I hear the objection already, that the partial increase in one’s earnings due to eliminating Social Security while increasing welfare expenditures financed through general taxes, would not be enough to offset the total elimination of benefits even to the middle class and wealthy payers, so that such a plan would not be good for them either.

A little bit of reflection shows that anyone offering such an objection has granted the point, that Social Security is in no sense designed as a pension program. For it cannot simultaneously be true that both the poor and the non-poor are being subsidized in their retirement from the combined pool of Social Security “contributions” unless it is the case that those not retired are making up the difference between what the retirees paid in and what they are receiving.

Here again the madness of the concept manifests itself: for this “surplus benefit” being paid for by today’s workers will be part of the baseline that they reckon from when they reach that state, from which the demand will naturally be made that the next generation add a corresponding surplus. Unless a mathematics is invented whereby percentages can continue to be added without ever reaching 100%, such a system cannot continue in the long run. But the generation whose pet economist reassured them that “in the long run we’re all dead” could not worry about such consequences.
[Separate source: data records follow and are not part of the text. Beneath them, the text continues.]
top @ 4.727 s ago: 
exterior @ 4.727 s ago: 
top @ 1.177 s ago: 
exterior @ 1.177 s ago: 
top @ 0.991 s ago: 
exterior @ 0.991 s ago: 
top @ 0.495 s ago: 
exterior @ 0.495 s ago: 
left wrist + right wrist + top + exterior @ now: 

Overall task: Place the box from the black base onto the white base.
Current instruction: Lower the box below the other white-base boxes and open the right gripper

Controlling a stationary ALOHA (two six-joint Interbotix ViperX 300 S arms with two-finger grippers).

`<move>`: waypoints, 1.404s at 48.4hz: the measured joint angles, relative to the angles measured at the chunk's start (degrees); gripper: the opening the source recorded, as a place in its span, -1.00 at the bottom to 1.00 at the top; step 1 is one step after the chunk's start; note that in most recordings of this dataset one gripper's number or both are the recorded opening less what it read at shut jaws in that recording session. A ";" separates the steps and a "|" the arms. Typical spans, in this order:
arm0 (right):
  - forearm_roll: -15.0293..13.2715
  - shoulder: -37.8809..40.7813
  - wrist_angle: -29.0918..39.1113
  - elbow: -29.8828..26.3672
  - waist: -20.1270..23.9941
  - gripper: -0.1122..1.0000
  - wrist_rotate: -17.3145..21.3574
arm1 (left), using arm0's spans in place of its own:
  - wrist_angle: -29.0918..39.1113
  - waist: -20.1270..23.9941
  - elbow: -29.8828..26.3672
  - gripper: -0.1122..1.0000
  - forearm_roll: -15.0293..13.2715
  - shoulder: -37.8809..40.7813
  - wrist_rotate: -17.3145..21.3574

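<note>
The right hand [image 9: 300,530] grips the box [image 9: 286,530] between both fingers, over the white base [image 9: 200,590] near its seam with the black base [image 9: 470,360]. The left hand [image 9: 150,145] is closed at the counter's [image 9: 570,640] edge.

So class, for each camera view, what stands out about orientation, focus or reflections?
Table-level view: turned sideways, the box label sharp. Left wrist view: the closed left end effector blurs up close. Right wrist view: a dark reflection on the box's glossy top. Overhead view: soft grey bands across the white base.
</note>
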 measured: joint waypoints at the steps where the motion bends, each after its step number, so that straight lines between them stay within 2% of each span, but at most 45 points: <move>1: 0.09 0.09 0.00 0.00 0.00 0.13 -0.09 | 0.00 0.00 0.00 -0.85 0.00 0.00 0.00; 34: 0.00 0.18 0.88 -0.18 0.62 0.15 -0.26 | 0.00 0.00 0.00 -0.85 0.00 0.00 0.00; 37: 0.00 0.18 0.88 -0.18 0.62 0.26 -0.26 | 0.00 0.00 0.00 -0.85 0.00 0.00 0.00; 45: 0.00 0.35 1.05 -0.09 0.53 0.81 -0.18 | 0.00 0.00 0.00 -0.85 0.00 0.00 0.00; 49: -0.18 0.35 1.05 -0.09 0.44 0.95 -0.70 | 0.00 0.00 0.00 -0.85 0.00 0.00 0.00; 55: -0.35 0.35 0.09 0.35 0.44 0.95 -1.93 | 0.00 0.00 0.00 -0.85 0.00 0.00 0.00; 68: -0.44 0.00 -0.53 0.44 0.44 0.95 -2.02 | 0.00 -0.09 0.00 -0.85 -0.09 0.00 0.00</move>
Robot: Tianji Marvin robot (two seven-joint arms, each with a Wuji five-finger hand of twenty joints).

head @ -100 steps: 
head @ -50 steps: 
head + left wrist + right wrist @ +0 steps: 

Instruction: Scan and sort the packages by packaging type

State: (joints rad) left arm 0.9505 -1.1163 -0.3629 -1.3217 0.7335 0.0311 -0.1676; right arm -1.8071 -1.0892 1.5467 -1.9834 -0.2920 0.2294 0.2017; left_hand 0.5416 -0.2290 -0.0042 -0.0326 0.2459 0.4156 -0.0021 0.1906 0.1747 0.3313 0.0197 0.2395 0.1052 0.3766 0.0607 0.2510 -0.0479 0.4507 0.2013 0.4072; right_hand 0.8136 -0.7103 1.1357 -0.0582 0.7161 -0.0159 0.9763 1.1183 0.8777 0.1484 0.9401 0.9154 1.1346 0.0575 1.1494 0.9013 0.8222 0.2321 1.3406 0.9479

This then is our system: an absurdly expensive social program, which is falsely masqueraded as a pension system, built on chain-letter economics, deceptively packaged (the false notion that the employer pays for part of it), and appealing to envy in the notion that others should support me at their level in my retirement. This is our politically untouchable mandatory retirement program.
Resolving the Quagmire
Biblical Foundation for a Critique
(1) Injustice of the Program — At this point we need to come to terms with a very fundamental observation. Most critics of Social Security assert that the expected return from privately investing the same money now spent on the Social Security tax, would be much higher than what is in fact returned by Social Security. But an ethical objection can be raised regardless of whether or not this is true. Obviously, one of the following must be the case: my return from social security will be either (1) less than, (2) equal to, or (3) greater than, what a sound private investment would yield. If (2), then the system proves to have been a superfluous encroachment upon my freedom. If (1) proves true, then I am indeed being cheated. But if (3) is the case, then someone else is being forced to subsidize my retirement.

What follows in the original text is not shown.